Armstrong has been a strong options at running back all season, but the Wake Forest game showed a marked improvement and Armstrong himself said this is a result of the comfort that comes with an increase in game experience.
“The first couple of games, I was just going out there to try to make something happen,” Armstrong said. “I was definitely too high sometimes, there were definitely yards I felt like I left on the ground, and it hurt the past couple of weeks not finishing. But I feel like that changed as the weeks go on. And I just had to get comfortable. I haven’t played [running back] much. … I played a little bit during pop warner, so this is like my first time in a new position. So, you know I’m just trusting myself and just trusting my teaching, and I feel like every week I’ve improved for sure.
“The first few weeks I felt like I wasn’t getting enough yards at all. I felt like I was getting hit by one guy and just going down. And [running backs coach Autry] Denson, he pointed out a lot during film, and just seeing different guys and seeing how the running backs are working, and truly honing into my craft at running back I feel like I’ve improved every week.”
But it certainly wasn’t just Armstrong who made the difference for the Irish on the ground in Winston-Salem. Sophomore Avery Davis and junior Tony Jones Jr., who rushed for a touchdown in the game, were crucial to the ground attack. Plus, all three of these players combined for six receptions for 62 yards, an addition to the passing game which freed up a number of receivers in coverage. Armstrong talked about how important it was for the running backs to be involved in the receiving game so that some of the team’s receivers can have the freedom to make plays.
“I think the more plays we can make, the more it opens up for the receivers,” Armstrong said. “So, you know, if we’re out there making plays, then they’re going to have their eyes on us, and then guys like [senior] Miles [Boykin], [junior] Chase [Claypool] and [senior Chris] Finke, who are really good receivers, make plays. … It’s been good for us to get involved in the pass game for sure.”
And of course, much of this offensive production was thanks to Book, who threw for two touchdowns and rushed for three.

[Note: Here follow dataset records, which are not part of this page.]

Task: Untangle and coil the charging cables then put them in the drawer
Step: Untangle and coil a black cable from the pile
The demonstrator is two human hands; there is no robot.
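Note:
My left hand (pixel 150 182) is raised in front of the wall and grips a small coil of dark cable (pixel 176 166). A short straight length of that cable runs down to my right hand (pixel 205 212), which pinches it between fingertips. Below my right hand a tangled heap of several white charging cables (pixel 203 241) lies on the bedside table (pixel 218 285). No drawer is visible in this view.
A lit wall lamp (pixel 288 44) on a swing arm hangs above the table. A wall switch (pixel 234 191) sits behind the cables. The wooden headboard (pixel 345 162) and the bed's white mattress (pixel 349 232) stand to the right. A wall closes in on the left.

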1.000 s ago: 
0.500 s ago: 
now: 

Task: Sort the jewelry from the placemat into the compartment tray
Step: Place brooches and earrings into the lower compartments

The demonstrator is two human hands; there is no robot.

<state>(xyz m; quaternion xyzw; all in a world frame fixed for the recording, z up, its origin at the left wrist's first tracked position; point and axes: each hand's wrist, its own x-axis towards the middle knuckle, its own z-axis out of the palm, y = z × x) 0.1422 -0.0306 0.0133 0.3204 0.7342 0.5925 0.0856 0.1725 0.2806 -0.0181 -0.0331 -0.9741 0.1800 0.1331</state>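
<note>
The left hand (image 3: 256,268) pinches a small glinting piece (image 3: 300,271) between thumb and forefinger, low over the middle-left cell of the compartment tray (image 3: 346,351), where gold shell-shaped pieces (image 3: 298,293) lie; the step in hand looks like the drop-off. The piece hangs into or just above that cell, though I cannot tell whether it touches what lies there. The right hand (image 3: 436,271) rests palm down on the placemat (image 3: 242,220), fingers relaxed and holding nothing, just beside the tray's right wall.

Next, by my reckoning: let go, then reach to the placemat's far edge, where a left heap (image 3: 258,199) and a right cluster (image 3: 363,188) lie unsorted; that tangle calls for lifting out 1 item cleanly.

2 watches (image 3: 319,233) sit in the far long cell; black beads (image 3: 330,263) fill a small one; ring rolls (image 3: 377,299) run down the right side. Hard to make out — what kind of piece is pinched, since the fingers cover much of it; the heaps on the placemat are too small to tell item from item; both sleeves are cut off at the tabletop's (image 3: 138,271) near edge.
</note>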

It appeared as if his game paved the way for this increase in offensive production as a whole. After the game, Book talked about how the Irish offense planned to bring some tempo to the game, presumably in response to the high tempo akeake Forest offense, and how it felt to get into a rhythm early on.
“It felt good to get in a rhythm, it really did,” Book said. “We wanted to bring some tempo, and I thought the offense did that, and just getting into a rhythm, it was really good to see that for our offense today. And just not letting up in the second half, we always want to keep scoring in the second half and keep applying the pressure. So, I’m happy with the guys and the offense, and we’ve got a lot of work to do.”
In any case, as a unit, the offense proved its capabilities on Saturday. It was as if each unit’s talents supported and accentuated the talents of the others, whereas in many games this season it’s felt as if some units were covering for others that struggled.
After the game, Armstrong said he knew the offense had the talent to score big every game, it just needed to calm down.
“I always felt like we were capable of scoring 50 points a game, but you know it’s just keeping your foot on the gas every weekend,” Armstrong said. “In the first week, we knew were going to struggle, teams were going to come out and be all over us. You know, this week I felt like we finally calmed down and came into ourselves and showed how balanced we are as an offense.”
It’s safe to say the Irish offense did calm down on Sunday. And as a result, it lead Notre Dame to its highest score since September 2015 and a key victory.